Financial services firms need to ensure they do not breach data rules in the event of a no-deal Brexit since this could cause data breaches and lead to fines, EY has warned.
While the UK Government intends to enact statutory instruments in the event of a no-deal to ensure a legal status quo for data transferring outside of the UK, the European Commission has said it would not provide immediate data adequacy for the UK given that scenario.
A no-deal Brexit would mean that personal data could not be sent from the EU to the UK unless firms took specific mitigating action.
The penalties for breaching the rules are high, with firms facing fines of 4% of turnover or €20m, whichever is the highest.
The Bank of England's Financial Policy Committee warned in its February 2019 meeting that the lack of data adequacy could "restrict EU households and businesses from continuing to access UK financial service providers."
It is unclear how long it would take the UK to gain data adequacy from the EU if there was a no-deal Brexit. Conversely, if there is an agreed departure deal, transfers would not be restricted through the proposed transition period to the end of 2020.
EY's own poll from February 2019 found that 24% of financial services firms see the issue of data transfers as one of their top three worries around Brexit.

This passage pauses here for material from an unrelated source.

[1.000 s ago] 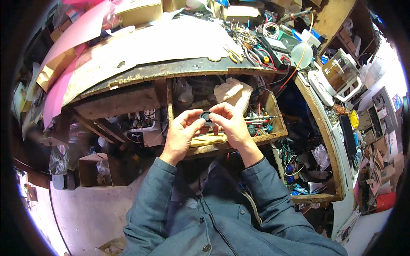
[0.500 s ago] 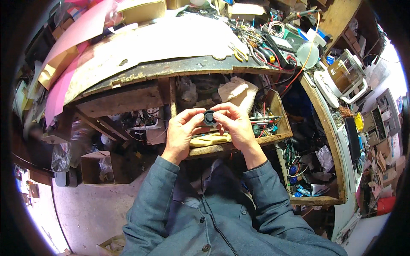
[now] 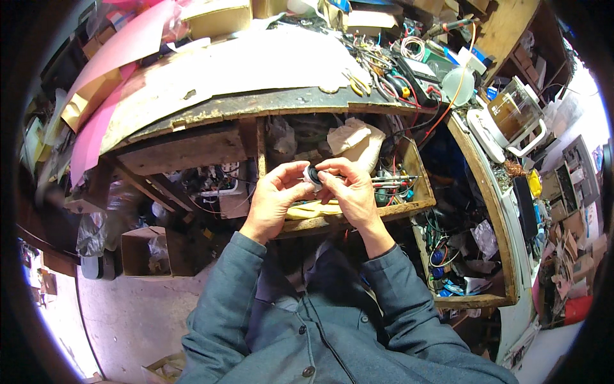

Steve Holt, UK and EMEIA Financial Services Partner at EY, said: "UK Financial Services firms spent large amounts to get ready for GDPR but they must again ensure that their data systems are ready for a possible no-deal Brexit. With fines of 4% of turnover as well as the reputational damage of any misstep, it should be a key priority. Many firms have already addressed this, but time is running out for those yet to have taken the necessary steps.
"Firms also need to be aware of risks from their clients and suppliers as individual firms are still responsible for their customer data with third parties. There may also be a need to update privacy notices, as these often require explicit consent if data is transferred outside of the EU."